• _Aim of the task_
From the line containing "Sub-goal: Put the" through the last line below, copy every line exactly, leaving out the pictures.

========

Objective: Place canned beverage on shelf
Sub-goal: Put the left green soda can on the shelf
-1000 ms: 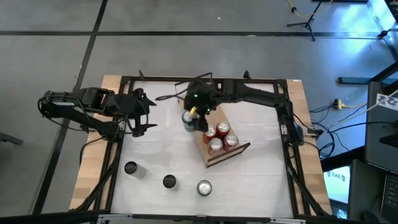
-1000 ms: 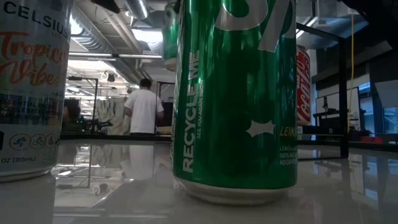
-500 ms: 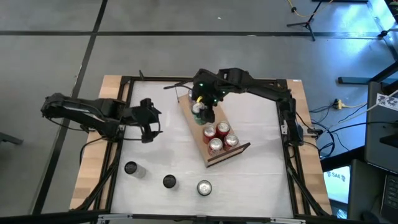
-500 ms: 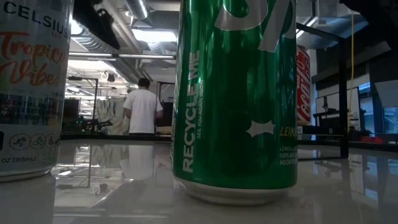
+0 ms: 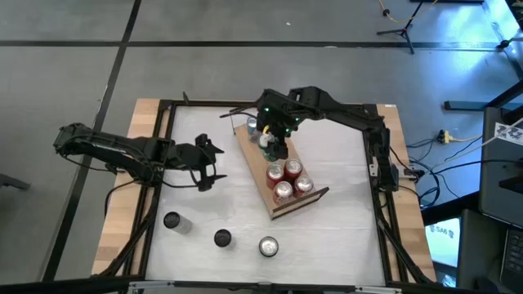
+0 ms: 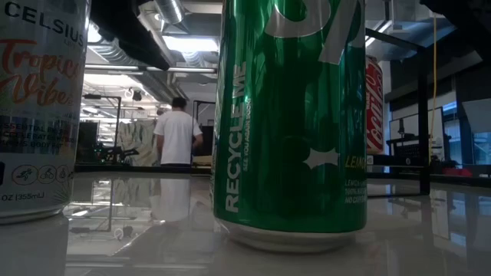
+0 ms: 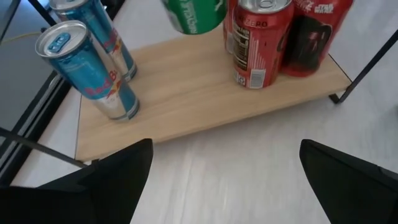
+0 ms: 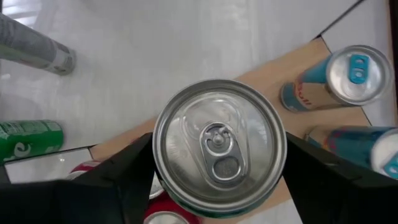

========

• _Result of this task_
Sub-goal: Put the left green soda can on the shelf
-1000 ms: 
-1000 ms: 
-500 ms: 
-500 ms: 
+0 ms: 
+0 ms: 
+0 ms: 
+0 ms: 

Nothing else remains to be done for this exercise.